JTB Documentation

OLD DOCUMENTATION

Documentation for JTB 1.0

Introduction

The Java Tree Builder (JTB) is a tool used to automatically generate syntax trees with the Java Compiler Compiler (JavaCC) parser generator. This page explains how to use JTB. If you are unfamilar with the Visitor design pattern please see the section entitled "Why Visitors?". We also recommend that you see the Tutorial prior to using JTB.

If you are converting to a newer version of JTB, please see the release notes for the new version.

Overview of Generated Files

To begin using JTB, simply run it using your grammar file as an argument (a list of command-line parameters can be obtained by running JTB without any arguments). This will generate the following:

The file jtb.out.jj, the original grammar file, now with syntax tree building actions inserted.
The subdirectory/package syntaxtree which contains a java class for each production in the grammar.
The subdirectory/package visitor which contains Visitor.java, the default visitor superclass.

To generate your parser, simply run JavaCC using jtb.out.jj as the grammar file.

Let's take a look at all the files and directories JTB generates.

`jtb.out.jj`

This file is the same as the input grammar file except that it now contains code for building the syntax tree during parse. Typically, this file can be left alone after generation. The only thing that needs to be done to it is to run it through JavaCC to generate your parser.

`syntaxtree`

This directory contains syntax tree node classes generated based on the productions in your JavaCC grammar. Each production will have its own class. If your grammar contains 97 productions, this directory will contain 97 classes (plus the special automatically generated nodes--these will be discussed later), with names corresponding to the left-hand side names of the productions. Like jtb.out.jj, after generation these files don't need to be edited. Generate them once, compile them once, and forget about them.

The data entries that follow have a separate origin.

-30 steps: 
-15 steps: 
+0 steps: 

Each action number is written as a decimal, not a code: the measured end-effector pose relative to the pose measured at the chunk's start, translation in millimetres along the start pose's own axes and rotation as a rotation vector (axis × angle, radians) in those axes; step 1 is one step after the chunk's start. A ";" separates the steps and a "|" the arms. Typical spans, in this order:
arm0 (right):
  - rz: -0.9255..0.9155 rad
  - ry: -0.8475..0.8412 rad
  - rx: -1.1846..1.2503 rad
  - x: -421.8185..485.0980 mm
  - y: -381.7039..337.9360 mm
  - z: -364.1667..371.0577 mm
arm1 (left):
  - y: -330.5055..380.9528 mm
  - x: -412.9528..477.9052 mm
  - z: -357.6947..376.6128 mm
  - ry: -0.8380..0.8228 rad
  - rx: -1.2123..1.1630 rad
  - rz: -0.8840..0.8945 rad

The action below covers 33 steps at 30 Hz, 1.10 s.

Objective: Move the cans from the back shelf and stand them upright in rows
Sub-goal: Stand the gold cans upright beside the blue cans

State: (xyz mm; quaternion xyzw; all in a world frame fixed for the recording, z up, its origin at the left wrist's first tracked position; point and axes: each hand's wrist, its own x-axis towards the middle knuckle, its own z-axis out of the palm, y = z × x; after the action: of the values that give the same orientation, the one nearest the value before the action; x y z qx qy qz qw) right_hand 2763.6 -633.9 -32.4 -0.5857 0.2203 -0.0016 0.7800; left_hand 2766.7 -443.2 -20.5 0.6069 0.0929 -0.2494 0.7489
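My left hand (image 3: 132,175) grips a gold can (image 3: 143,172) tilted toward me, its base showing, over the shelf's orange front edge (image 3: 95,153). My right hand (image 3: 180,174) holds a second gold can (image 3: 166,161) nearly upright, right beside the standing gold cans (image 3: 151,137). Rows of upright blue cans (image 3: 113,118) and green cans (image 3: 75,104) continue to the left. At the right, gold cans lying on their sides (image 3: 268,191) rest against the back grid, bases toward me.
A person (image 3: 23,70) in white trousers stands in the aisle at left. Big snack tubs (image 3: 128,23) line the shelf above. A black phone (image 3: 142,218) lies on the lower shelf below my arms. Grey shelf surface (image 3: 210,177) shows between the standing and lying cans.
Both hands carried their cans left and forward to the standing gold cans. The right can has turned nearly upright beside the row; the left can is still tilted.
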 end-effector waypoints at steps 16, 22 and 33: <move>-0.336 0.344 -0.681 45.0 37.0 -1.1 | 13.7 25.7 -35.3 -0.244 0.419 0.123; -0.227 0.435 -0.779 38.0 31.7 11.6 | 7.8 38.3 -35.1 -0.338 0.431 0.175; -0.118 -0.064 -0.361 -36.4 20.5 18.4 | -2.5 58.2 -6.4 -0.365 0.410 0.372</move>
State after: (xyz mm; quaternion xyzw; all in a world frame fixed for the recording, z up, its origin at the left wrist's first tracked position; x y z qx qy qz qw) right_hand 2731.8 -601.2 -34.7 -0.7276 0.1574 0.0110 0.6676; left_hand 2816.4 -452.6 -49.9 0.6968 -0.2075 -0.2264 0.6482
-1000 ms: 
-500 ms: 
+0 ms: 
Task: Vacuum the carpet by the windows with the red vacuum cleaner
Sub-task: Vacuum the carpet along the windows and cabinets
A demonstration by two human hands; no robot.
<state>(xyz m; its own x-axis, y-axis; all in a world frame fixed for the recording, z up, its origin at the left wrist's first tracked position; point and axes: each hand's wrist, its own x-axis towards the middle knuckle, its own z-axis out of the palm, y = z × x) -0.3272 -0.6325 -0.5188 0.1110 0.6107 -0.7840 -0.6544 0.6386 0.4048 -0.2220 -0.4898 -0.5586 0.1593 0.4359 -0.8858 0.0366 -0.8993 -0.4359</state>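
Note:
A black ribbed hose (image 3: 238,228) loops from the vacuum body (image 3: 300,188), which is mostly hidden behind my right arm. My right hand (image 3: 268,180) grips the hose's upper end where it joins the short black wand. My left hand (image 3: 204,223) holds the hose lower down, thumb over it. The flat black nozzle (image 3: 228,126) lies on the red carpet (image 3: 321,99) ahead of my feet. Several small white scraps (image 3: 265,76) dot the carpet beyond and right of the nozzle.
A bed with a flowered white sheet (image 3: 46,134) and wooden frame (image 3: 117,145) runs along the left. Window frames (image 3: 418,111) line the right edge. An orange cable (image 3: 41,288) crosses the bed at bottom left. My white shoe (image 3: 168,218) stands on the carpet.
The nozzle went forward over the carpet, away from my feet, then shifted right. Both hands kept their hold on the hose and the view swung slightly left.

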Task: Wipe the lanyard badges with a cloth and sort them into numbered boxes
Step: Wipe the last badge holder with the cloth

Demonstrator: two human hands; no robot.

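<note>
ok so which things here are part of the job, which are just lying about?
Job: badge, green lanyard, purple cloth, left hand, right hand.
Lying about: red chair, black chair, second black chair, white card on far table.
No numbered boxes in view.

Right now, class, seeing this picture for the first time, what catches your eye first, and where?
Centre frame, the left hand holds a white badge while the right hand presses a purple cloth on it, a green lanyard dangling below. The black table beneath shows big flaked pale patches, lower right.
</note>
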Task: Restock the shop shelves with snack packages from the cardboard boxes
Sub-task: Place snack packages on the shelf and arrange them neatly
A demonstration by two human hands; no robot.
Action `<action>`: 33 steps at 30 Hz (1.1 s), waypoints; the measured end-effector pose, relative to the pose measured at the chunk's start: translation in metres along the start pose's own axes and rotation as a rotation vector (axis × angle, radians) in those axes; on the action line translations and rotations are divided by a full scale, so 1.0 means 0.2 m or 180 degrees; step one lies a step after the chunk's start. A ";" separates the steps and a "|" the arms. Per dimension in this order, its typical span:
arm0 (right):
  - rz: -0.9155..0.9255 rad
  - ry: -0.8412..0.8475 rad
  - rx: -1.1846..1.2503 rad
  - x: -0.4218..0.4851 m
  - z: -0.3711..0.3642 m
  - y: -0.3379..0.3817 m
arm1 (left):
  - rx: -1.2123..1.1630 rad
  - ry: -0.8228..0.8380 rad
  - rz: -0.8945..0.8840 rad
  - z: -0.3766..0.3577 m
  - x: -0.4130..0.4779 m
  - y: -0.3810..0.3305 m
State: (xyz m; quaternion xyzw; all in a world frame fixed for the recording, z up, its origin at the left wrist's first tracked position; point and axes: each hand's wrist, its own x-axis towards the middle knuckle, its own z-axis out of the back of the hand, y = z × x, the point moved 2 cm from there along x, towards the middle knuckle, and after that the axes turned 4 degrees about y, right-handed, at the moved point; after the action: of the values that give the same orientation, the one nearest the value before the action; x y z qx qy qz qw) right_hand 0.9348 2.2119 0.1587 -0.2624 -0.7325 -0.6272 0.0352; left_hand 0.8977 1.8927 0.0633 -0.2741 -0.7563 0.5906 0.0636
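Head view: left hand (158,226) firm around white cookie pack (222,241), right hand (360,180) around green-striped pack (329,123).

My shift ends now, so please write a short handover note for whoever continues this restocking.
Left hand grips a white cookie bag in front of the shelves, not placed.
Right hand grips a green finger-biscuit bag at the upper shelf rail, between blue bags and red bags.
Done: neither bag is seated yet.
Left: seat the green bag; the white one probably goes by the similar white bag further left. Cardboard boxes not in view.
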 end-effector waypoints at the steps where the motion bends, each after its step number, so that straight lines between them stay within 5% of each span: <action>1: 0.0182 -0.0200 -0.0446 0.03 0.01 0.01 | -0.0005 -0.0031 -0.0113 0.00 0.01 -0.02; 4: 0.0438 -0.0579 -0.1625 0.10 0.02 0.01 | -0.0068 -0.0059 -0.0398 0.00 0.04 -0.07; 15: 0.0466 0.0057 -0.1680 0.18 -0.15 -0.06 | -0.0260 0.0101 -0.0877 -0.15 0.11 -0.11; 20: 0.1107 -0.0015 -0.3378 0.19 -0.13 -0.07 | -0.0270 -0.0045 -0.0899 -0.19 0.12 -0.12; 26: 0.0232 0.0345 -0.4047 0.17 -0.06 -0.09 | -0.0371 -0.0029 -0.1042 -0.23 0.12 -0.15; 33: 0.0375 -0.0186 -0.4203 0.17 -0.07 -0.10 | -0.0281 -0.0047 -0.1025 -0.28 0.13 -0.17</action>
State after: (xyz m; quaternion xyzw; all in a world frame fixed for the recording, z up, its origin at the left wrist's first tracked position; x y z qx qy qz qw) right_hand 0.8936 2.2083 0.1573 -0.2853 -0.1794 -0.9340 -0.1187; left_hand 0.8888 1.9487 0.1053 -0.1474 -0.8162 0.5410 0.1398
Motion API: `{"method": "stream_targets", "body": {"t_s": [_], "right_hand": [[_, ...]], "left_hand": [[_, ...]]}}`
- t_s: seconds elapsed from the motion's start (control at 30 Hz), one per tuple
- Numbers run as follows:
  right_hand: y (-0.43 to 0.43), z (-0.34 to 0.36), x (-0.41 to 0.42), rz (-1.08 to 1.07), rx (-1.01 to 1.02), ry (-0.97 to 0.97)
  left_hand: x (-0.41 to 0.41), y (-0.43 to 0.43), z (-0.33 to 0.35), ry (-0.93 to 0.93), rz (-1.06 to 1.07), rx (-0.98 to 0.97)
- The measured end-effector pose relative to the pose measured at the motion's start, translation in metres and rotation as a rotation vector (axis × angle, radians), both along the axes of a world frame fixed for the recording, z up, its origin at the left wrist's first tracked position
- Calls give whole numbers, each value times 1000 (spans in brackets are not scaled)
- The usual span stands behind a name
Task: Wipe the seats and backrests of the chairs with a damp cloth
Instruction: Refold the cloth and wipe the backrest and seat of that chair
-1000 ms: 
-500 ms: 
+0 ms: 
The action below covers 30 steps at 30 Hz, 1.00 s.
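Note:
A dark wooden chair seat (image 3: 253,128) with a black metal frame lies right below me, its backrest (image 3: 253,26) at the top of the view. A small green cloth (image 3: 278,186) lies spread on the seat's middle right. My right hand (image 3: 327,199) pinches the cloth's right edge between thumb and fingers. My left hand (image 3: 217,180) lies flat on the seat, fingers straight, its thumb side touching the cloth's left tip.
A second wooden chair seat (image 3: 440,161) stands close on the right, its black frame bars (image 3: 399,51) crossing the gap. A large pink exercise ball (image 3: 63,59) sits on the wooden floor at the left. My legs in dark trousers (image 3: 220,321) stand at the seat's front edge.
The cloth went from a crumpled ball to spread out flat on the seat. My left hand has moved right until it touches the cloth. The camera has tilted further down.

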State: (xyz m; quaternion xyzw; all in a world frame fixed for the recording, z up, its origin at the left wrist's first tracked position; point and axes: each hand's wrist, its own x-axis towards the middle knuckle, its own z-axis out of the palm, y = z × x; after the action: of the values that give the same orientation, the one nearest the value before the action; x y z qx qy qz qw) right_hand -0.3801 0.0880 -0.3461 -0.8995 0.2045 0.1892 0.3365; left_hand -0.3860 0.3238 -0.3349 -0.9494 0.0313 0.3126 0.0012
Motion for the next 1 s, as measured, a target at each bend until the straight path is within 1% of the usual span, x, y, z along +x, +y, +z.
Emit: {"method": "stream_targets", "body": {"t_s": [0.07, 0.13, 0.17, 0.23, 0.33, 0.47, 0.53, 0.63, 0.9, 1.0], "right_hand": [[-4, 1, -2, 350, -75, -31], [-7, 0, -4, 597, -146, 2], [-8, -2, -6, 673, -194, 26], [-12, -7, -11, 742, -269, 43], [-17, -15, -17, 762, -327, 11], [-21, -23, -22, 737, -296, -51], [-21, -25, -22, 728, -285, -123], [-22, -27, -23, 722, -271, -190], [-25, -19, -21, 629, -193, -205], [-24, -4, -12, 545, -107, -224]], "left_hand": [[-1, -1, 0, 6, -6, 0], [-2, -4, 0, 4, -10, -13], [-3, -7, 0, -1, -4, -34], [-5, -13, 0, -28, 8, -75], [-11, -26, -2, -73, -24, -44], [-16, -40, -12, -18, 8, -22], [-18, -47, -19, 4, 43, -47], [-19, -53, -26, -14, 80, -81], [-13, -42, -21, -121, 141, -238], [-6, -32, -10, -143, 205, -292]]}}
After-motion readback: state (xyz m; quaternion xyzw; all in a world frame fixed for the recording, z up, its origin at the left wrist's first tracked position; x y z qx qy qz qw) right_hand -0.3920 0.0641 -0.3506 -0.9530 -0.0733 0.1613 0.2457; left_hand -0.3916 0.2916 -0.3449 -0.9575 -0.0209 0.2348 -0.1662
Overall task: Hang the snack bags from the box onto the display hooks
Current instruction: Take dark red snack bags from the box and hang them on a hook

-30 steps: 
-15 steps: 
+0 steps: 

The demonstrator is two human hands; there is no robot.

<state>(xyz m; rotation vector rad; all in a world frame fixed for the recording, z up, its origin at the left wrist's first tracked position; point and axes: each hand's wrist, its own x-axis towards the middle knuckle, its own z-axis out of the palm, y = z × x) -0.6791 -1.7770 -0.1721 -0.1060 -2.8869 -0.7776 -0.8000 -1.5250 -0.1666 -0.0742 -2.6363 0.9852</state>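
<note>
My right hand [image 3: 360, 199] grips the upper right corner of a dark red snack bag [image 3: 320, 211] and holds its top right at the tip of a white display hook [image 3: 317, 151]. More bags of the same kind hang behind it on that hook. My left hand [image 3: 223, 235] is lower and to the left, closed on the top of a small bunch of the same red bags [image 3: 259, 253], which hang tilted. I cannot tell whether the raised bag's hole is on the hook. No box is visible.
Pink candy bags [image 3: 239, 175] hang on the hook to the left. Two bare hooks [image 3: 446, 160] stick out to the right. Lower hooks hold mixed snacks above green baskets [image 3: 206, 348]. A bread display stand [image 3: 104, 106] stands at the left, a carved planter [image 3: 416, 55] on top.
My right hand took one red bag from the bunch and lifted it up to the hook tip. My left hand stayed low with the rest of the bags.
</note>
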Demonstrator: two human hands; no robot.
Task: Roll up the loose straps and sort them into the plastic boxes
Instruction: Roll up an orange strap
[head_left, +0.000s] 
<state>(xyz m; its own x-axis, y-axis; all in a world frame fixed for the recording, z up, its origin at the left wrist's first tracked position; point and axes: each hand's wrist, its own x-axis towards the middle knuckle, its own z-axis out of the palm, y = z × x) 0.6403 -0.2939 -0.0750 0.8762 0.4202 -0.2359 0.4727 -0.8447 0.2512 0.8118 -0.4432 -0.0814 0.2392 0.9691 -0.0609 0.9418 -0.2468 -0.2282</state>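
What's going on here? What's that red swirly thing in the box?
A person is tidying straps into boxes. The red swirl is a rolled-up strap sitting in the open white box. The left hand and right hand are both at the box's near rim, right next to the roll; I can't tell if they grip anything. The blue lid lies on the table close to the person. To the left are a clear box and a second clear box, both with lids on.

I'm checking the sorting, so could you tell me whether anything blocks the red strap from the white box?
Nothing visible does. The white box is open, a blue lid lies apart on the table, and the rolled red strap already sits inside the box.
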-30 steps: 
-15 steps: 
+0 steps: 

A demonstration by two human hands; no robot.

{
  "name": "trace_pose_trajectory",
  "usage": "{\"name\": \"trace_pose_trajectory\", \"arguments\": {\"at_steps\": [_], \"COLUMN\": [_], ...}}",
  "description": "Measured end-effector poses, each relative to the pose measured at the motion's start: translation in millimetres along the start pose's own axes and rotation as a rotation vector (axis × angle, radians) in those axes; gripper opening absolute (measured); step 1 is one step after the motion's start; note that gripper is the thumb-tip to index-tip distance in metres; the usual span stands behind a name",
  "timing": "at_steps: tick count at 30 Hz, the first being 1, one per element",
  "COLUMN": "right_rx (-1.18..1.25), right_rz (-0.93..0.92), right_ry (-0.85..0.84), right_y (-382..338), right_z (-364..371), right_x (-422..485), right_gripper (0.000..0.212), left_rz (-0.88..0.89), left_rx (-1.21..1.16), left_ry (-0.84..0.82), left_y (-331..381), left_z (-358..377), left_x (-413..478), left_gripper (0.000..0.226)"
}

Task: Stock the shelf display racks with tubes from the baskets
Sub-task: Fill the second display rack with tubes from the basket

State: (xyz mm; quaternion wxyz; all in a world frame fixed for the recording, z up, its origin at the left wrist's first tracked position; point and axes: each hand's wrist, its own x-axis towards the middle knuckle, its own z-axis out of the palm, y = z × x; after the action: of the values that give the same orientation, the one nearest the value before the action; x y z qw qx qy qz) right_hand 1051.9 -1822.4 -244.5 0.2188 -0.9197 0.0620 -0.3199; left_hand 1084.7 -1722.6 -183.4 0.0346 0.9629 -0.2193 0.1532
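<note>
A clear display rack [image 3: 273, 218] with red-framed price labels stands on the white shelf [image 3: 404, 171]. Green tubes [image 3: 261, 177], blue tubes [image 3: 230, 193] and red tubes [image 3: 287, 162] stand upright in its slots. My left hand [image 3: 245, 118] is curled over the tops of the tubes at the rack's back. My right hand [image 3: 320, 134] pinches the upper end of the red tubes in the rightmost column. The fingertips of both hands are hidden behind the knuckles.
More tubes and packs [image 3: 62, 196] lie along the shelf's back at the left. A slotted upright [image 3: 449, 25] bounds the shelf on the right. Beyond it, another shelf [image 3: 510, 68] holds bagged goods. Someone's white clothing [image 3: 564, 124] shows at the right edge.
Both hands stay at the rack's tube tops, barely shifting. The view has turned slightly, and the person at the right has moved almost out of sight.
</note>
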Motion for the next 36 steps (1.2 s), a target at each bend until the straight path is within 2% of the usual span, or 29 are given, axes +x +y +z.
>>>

Let's examine one of the classes generated from a production. Take, for example, the following production (from the Java1.1.jj grammar):

void ImportDeclaration() :
{}
{
  "import" Name() [ "." "*" ] ";"
}

This production will generate the file ImportDeclaration.java in the directory (and package) syntaxtree. This file will look like this:

//
// Generated by JTB 0.9.0a
//

//
// Grammar production:
// f0 -> "import"
// f1 -> Name()
// f2 -> [ "." "*" ]
// f3 -> ";"
//
package syntaxtree;

public class ImportDeclaration implements Node {
   public NodeToken f0;
   public Name f1;
   public NodeOptional f2;
   public NodeToken f3;

   public ImportDeclaration(NodeToken n0, Name n1,
   NodeOptional n2, NodeToken n3) {
      f0 = n0;
      f1 = n1;
      f2 = n2;
      f3 = n3;
   }

   public void accept(visitor.Visitor v) {
      v.visit(this);
   }
}

Let us now examine this file from the top down.

The first set of comments obviously shows which version of JTB created this file. The second group of comments is for your benefit, showing the names of the fields of this class (the children of the node), and what parts of the original production they represent. All parts of a production are represented in the tree, including tokens.

Notice the that this class is in the package "syntaxtree". The purpose of separating the generated tree node classes into their own package is that it greatly simplifies file organization, particularly when the grammar contains a large number of productions. If the grammar is stable and not subject to change, once these classes are generated and compiled, it's not necessary to pay them any more attention. All of the work is to done to the visitor classes.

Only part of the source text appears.